= WORK REQUEST =
Reproduce the data in full, exactly as it appears.

= DATA BELOW =
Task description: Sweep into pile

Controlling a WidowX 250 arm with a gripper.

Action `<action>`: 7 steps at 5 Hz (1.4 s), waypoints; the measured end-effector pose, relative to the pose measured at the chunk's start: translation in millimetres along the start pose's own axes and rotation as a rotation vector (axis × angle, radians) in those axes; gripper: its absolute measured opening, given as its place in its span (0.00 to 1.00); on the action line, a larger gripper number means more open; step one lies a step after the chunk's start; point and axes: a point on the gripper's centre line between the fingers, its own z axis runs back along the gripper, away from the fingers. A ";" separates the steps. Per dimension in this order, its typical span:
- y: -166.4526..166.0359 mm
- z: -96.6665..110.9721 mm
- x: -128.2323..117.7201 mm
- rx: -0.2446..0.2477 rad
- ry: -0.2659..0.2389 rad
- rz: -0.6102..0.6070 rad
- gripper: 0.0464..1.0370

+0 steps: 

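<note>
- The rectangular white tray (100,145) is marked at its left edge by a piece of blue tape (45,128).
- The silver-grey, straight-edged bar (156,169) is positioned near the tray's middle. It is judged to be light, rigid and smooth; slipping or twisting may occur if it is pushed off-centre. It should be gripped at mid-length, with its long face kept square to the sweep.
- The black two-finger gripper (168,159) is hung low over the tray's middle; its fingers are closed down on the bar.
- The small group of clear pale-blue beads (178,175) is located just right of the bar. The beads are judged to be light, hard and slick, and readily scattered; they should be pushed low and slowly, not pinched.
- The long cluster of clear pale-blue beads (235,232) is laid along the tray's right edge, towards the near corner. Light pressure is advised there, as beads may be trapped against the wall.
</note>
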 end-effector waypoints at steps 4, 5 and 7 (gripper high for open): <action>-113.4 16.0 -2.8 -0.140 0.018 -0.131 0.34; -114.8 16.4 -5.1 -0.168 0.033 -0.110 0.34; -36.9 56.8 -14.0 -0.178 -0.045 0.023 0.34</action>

= ANSWER TO THE EXERCISE =
Task description: Sweep into pile

Controlling a WidowX 250 arm with a gripper.

Action `<action>`: 7 steps at 5 Hz (1.4 s), waypoints; the measured end-effector pose, relative to the pose measured at the chunk's start: translation in millimetres along the start pose's own axes and rotation as a rotation vector (axis × angle, radians) in those axes; gripper: its absolute measured opening, given as its place in its span (0.00 to 1.00); on the action line, a larger gripper number means more open; step one lies a step after the chunk's start; point and axes: a point on the gripper's centre line between the fingers, its own z axis runs back along the gripper, away from the fingers. A ";" separates the steps. Per dimension in this order, its typical span:
- y: -166.4526..166.0359 mm
- z: -96.6665..110.9721 mm
- x: -128.2323..117.7201 mm
- rx: -0.2446..0.2477 rad
- ry: -0.2659..0.2389 rad
- rz: -0.6102..0.6070 rad
- gripper: 0.0464..1.0370

+0 steps: 

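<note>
- The rectangular white tray (100,145) is marked at its left edge by a piece of blue tape (45,128).
- The silver-grey, straight-edged bar (156,169) is positioned near the tray's middle. It is judged to be light, rigid and smooth; slipping or twisting may occur if it is pushed off-centre. It should be gripped at mid-length, with its long face kept square to the sweep.
- The black two-finger gripper (168,159) is hung low over the tray's middle; its fingers are closed down on the bar.
- The small group of clear pale-blue beads (178,175) is located just right of the bar. The beads are judged to be light, hard and slick, and readily scattered; they should be pushed low and slowly, not pinched.
- The long cluster of clear pale-blue beads (235,232) is laid along the tray's right edge, towards the near corner. Light pressure is advised there, as beads may be trapped against the wall.
</note>
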 end-effector waypoints at steps 4, 5 and 7 (gripper high for open): <action>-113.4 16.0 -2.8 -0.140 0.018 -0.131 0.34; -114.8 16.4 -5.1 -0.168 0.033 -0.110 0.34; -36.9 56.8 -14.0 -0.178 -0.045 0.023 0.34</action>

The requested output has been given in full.